E la formazione chi la dà?
Questo campo necessita una formazione specifica e adeguata per stare accanto al malato, e sarebbe opportuno prestare particolare attenzione al ministero diaconale. Il diacono potrebbe a sua volta formare, guidare, coordinare un gruppo di volontari che lo coadiuvi, sperimentando una progettualità d'insieme che si apra alle varie forme di povertà con la mentalità di chi esce dal tempio, percorre le strade del mondo, incontrando l'uomo nella sua specifica e reale condizione di vita, partendo dalla diaconia della presenza, dell'ascolto e della relazione. (Cfr. G. Marino, La pastorale della salute. Un ministero diaconale, in Nuova Stagione 4 (2009) 2).
Diversi ambiti della pastorale della salute possono essere strade di accesso per il diacono. Si pensi alla presenza di un congruo numero inseriti nella diocesi insieme ai cappellani, come accompagnatori, come sostegno, per attuare una pastorale attiva, essere segno e strumento di Cristo servo. Tale presenza è prevista al n. 80 del documento della CEI La pastorale della salute nella Chiesa Italiana del 1989, per cui il problema è avvertito. La ragione di fondo è vivere una pastorale d'insieme, una testimonianza di chiesa aperta alla speranza e alla salvezza, che non si esaurisce solo nella figura del cappellano.

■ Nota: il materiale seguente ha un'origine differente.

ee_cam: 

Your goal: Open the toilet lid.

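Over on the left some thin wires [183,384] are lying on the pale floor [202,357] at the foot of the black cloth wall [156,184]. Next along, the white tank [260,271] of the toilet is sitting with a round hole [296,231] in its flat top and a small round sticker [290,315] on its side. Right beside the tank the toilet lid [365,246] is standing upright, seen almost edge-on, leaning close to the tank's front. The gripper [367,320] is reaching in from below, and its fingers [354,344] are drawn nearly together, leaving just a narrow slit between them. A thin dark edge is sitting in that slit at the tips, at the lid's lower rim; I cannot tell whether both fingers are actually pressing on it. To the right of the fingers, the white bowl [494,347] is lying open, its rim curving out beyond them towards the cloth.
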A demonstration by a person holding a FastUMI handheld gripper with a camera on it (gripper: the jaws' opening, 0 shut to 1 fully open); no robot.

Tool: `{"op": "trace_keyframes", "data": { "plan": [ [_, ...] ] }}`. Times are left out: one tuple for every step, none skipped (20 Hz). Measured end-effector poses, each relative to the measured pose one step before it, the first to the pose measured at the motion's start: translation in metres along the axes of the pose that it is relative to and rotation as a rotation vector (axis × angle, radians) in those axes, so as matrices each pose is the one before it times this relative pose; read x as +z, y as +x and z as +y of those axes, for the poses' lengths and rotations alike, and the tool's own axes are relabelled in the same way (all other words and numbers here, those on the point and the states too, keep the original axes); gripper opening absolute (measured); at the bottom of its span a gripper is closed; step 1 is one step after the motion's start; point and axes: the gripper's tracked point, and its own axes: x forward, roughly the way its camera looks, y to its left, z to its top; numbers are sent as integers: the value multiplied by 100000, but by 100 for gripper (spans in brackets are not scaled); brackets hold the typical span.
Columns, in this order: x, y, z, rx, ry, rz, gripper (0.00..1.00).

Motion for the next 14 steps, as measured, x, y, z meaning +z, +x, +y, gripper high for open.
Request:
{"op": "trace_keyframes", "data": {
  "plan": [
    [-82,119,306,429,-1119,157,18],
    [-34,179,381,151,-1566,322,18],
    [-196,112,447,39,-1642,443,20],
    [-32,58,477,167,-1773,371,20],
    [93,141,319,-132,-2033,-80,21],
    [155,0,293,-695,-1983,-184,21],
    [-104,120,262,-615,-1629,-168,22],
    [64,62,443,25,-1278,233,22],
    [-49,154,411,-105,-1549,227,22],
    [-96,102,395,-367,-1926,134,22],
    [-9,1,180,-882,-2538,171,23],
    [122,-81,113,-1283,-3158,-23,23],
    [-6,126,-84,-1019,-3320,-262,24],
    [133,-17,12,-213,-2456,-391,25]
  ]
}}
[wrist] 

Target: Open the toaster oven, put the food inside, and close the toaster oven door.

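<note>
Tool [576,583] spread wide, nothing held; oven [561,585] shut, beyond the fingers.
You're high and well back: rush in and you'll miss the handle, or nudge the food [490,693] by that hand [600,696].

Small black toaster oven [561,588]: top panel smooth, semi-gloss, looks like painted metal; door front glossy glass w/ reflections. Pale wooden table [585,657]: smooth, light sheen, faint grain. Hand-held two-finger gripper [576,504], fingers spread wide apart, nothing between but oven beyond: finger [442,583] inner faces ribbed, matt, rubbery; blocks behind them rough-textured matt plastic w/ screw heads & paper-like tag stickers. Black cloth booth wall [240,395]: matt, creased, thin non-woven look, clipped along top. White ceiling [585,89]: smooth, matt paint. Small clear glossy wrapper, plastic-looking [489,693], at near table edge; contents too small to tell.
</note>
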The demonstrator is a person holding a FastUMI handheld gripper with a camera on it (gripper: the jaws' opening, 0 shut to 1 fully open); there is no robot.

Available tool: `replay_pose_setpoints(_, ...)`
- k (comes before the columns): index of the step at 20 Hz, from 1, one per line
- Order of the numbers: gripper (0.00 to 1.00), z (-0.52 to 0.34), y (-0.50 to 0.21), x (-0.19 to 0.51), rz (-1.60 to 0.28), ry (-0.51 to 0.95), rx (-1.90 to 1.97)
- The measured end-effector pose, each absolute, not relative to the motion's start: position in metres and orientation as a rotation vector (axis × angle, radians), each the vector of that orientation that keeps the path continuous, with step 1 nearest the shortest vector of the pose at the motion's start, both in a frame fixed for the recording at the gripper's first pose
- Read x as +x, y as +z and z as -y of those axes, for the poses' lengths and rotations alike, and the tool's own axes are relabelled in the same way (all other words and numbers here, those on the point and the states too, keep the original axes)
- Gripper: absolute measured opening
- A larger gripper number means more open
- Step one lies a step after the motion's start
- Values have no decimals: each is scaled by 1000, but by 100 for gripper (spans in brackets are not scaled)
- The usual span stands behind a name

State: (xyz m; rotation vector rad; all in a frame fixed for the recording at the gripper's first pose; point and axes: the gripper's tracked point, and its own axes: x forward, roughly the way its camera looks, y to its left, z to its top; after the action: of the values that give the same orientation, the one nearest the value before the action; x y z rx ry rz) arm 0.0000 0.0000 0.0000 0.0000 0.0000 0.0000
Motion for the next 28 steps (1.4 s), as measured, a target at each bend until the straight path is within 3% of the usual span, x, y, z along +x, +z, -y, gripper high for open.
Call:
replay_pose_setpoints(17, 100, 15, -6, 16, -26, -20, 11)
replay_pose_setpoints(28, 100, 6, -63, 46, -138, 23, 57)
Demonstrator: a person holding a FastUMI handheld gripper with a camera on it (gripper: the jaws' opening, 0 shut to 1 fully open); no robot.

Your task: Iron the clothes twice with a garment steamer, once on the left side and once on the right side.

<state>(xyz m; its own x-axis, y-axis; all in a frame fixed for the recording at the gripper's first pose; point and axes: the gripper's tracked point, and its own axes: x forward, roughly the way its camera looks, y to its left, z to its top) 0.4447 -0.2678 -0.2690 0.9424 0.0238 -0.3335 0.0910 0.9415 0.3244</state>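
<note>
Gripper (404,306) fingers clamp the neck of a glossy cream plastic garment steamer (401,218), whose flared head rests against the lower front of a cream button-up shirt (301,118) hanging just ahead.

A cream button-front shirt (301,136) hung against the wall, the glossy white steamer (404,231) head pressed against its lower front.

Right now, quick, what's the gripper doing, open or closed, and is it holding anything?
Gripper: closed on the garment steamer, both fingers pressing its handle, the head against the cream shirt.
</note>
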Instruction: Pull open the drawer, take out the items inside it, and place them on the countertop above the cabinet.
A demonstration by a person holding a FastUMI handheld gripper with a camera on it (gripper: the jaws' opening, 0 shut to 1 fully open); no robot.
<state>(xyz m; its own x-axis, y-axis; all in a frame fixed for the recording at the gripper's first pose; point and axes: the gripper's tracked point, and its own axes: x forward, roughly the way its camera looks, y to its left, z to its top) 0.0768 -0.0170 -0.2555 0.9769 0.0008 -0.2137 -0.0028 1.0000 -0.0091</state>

La prospettiva della corresponsabilità
Un'immagine di chiesa "tutta ministeriale" con un unico scopo, la crescita della comunità nella corresponsabilità. In questa prospettiva si costruisce una nuova presenza della Chiesa, dove ognuno, secondo i propri doni e carismi, esercita responsabilmente un servizio. Il diacono è diretto collaboratore del vescovo e del presbiterio. Possiamo dire che egli è la lunga mano della carità del vescovo, presente negli ambienti di vita, che si porta di fronte a chi soffre partendo dalle sue ferite. Egli, a nome del vescovo, è presenza, compagno di viaggio, in grado di dare una risposta a coloro che vivono la stagione della prova. Come avvicinarsi a chi vive questa fase di vita, a chi ha sempre parlato del dolore, della malattia, a chi si è fatto compagno di viaggio nelle fragilità umane? Sappiamo che la malattia interrompe l'abituale ritmo di vita, mette in crisi i soggetti con il proprio corpo e con il mondo sociale, fa perdere o modifica i ruoli professionali e familiari, procurando un disorientamento e spesso la perdita della propria identità. Durante la malattia si sperimentano limiti esistenziali, si entra in crisi, si è portati facilmente alla delega, ad affidare ad altri la conduzione della propria vita. Anche la fede viene messa in discussione. In questo tempo di grazia, la Chiesa, pone la sua attenzione al sofferente, sa che egli desidera ricevere la buona notizia. L'annuncio e l'attenzione di chi è malato, di chi soffre, deve essere un fattore prioritario, non può essere considerato un'appendice, ma un vero e proprio ministero della consolazione, un servizio di fratelli ad altri fratelli.